He steps out of his car, and with a muttered curse or two directed at the other teacher, she follows. 

* * *

The school, at night, is haunting. 

Scully does not believe in ghosts. She has never believed in ghosts, not even when she was a girl, not even when she heard footsteps in her grandmother’s house after the woman had passed away or caught a glimpse of white after Melissa’s funeral. She very firmly does not believe in ghosts, and she tells Mulder this as they walk -- once, twice, and again for good measure. That does not change the fact that J. Edgar Hoover Middle School was never meant to be seen at night; it is haunting, whether there are ghosts or not. 

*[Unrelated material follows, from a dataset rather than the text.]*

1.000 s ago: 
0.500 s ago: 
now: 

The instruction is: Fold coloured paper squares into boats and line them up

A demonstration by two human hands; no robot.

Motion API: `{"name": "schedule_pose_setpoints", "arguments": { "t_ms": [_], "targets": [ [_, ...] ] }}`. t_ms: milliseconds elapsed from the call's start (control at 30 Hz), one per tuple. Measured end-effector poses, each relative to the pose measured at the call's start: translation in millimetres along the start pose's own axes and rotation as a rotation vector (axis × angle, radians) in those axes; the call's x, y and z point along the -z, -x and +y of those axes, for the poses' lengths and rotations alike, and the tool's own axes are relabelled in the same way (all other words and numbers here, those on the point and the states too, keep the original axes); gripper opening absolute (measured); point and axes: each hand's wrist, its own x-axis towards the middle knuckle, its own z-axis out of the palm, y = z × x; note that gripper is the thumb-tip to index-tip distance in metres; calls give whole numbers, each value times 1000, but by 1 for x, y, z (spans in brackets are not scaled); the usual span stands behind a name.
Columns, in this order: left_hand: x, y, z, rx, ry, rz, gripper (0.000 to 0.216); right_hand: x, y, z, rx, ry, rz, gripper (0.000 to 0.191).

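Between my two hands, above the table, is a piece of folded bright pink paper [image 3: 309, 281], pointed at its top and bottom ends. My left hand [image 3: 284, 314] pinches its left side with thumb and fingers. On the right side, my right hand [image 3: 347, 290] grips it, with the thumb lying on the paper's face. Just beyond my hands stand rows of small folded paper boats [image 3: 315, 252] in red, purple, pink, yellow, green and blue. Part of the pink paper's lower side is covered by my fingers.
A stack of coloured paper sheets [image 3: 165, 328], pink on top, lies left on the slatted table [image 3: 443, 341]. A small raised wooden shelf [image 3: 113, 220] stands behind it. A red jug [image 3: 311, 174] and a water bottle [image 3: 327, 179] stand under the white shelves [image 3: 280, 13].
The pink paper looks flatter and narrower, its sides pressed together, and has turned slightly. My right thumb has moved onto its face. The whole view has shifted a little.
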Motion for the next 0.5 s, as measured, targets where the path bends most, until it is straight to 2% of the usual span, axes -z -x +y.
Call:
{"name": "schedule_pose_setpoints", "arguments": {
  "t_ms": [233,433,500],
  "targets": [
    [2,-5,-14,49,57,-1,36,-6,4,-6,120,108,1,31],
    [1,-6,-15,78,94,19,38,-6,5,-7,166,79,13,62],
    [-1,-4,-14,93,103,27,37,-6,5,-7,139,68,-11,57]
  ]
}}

Most of the lights are off, and their footsteps echo over the lockers, even as they both try to keep their movements quiet. The hallways seem stretched out and disorientating. All around them, there is nothing, and it is the sort of nothing that presses against your skin, that reminds you of your loneliness. They both shiver, stepping nearer to one another. 

“You’re sure no one’s here?” Scully asks. 

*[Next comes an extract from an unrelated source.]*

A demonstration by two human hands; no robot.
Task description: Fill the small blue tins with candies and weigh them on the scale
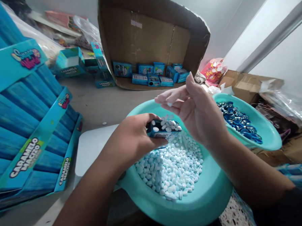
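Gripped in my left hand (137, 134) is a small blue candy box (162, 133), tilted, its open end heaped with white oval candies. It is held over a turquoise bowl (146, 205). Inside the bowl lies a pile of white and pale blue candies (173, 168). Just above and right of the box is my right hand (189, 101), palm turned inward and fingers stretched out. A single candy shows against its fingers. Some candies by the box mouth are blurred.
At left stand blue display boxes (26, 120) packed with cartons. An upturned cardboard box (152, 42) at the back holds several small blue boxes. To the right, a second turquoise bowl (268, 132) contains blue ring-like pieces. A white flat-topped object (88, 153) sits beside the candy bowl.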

“I was here earlier,” Mulder whispers back, tilting his head towards her. “Last one out the door was Krychek.”

Scully always tells her students to question things, to ask why things work or how they work and then to try to figure it out themselves. She encourages them to come to her after class ends, to bring the challenging questions so that they might work through them together. It is the basis of her teaching. She is glad none of her students are here now, to hear her thoughts that maybe it was better  _ not _ to know some things. Like why your fellow teacher has already been in the school that night or why he was spying on the gym coach. She does not want to know what plot Krychek has given him apparent proof to or what bargain Mulder made to get the information. She simply does not want to know. It is better not to know. 

But, God, she’ll find out sooner or later anyways, won’t she? 

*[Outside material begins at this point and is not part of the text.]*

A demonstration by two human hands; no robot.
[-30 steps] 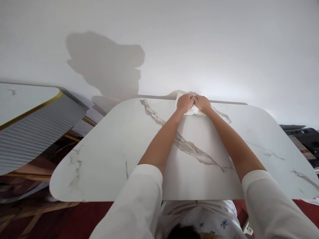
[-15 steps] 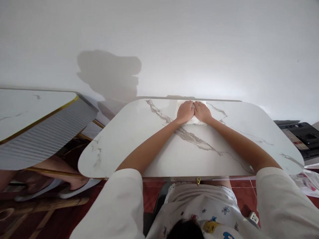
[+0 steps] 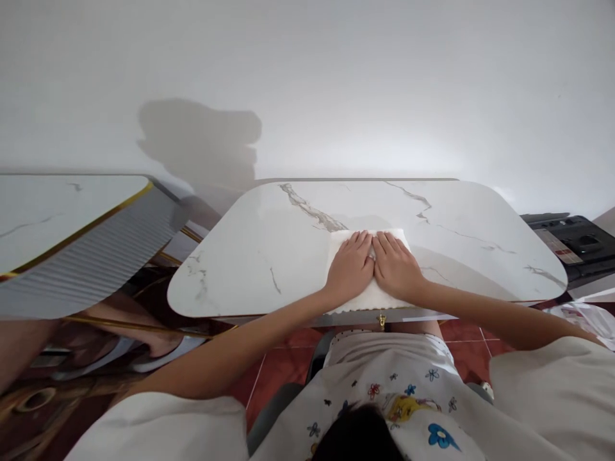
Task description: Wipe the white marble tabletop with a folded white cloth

They arrive at Mulder’s classroom first. He has a dozen history projects displayed proudly on his door, each one slightly overlaid onto the next. It is a too-bright collage of student handwriting and mismatched colors, but she softens when she sees it. They are students that never get their work displayed, their final grades cleverly hidden on the projects. And they are good projects, in their own ways, in ways that few teachers would notice. 

Mulder unlocks the room quickly and practically shoves her inside before closing the door behind them. 

His classroom is a louder projection of himself. There is hardly a blank space left on any of the walls. More student posters line the inside, but also, there are posters that Mulder has bought. Behind his desk, a UFO hangs over a group of trees on a poster with the words,  _ I want to believe _ , printed boldly beneath them. There are newspaper clippings that make the claims of ancient astronaut theorists and warn against mainstream historical theories. It is amazing he has been allowed to keep them up, through parent conferences and performance reviews. Despite his eccentricities, his classroom has some of the highest test scores. She knows it keeps him safe.

For now. 

“Are you going to tell me your theory?” she asks. 

“You wouldn’t like my answer.” 

Mulder moves toward the back of the room, dragging a chair with him. He stops in front of the office that conjoins their classrooms, fumbling with his keys. He jumps back when he unlocks it and throws the door open, but there is nothing in the office. She doesn’t miss the triumph that flickers across his face, like he was expecting this. The room is silent, with only a faint humming coming from somewhere. She has never heard the noise before. It sounds suspiciously mechanical. 

Mulder drags the chair inside the office. She understands what he is doing when he climbs on top of it, and with a sigh, she moves forward, her hand hovering over his back to keep him steady. It takes him a moment to find his balance, to make sure the wheels are not going to slide out from under him, and she steps back only when she is certain he will not fall. 

“Tell me you didn’t hide it in the vent,” she groans. 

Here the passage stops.